- _Task_: From the listing below, reproduce word for word the part that opens with the line containing "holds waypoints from" and closes with the line containing "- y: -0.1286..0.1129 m"; reproduce nothing else.

- _Source data_:
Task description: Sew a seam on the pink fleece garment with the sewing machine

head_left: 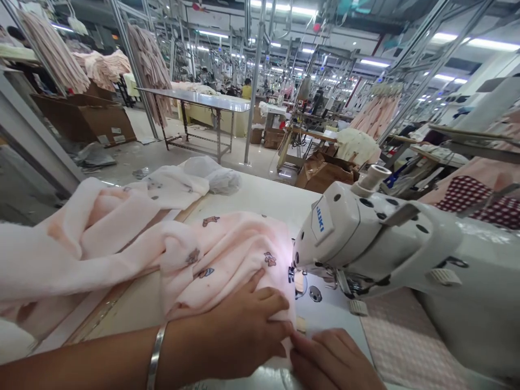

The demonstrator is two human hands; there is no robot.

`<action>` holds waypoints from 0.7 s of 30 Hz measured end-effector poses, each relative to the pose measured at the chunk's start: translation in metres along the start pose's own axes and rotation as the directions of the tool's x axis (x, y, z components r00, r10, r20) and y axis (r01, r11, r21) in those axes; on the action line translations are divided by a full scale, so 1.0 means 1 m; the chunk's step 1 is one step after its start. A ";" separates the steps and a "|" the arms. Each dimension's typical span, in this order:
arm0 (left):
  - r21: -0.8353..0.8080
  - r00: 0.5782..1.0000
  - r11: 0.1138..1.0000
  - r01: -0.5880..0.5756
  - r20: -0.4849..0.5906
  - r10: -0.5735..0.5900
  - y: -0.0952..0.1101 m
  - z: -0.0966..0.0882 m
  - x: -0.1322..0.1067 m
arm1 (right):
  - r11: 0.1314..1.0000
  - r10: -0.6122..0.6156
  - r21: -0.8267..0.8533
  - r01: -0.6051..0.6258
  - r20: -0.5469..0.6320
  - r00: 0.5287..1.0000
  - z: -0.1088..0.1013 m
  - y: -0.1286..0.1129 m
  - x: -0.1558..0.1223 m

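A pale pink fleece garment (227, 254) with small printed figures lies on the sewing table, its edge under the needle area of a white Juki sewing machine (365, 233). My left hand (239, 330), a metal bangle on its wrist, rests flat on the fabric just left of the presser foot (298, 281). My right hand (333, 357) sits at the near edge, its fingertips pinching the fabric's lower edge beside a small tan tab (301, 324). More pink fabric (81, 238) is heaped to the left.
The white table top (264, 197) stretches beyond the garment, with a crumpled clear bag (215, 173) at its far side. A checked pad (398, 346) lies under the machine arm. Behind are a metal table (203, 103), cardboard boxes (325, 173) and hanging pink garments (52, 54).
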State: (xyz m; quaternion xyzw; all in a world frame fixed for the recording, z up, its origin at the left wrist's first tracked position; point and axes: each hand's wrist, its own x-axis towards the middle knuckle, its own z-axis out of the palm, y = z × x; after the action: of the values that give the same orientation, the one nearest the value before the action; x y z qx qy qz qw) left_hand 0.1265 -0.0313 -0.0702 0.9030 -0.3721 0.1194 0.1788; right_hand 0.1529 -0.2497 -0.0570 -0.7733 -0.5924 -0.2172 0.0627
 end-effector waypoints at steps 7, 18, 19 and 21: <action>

- _Written reply_:
`<action>` holds waypoints from 0.7 s of 30 Hz measured end-effector poses, each relative to the pose measured at the chunk's start: translation in metres along the start pose's own axes and rotation as the directions of the tool's x axis (x, y, z components r00, r10, r20) and y axis (r01, r11, r21) in those axes; on the action line translations are divided by a full scale, so 1.0 means 1 m; the chunk's step 1 is one step after its start. A ";" separates the steps and a "|" the arms. Each dimension's typical span, in this order:
arm0 (left):
  - r21: -0.8353..0.8080
  - r00: 0.5782..1.0000
  - r11: 0.1138..1.0000
  - r01: -0.5880..0.5756
  - r20: -0.4849..0.5906
  - r10: -0.5735..0.5900
  - y: -0.0952..0.1101 m
  - z: -0.0966..0.0882 m
  - x: -0.1322..0.1067 m
arm1 (right):
  - r11: 0.1314..1.0000
  - r10: -0.6122..0.6156
  - r21: -0.8267..0.8533
  - r01: -0.6051..0.6258
  - r20: -0.5469..0.6320
  - r00: 0.5287..1.0000
  - z: -0.1088..0.1013 m
  - y: -0.1286..0.1129 m

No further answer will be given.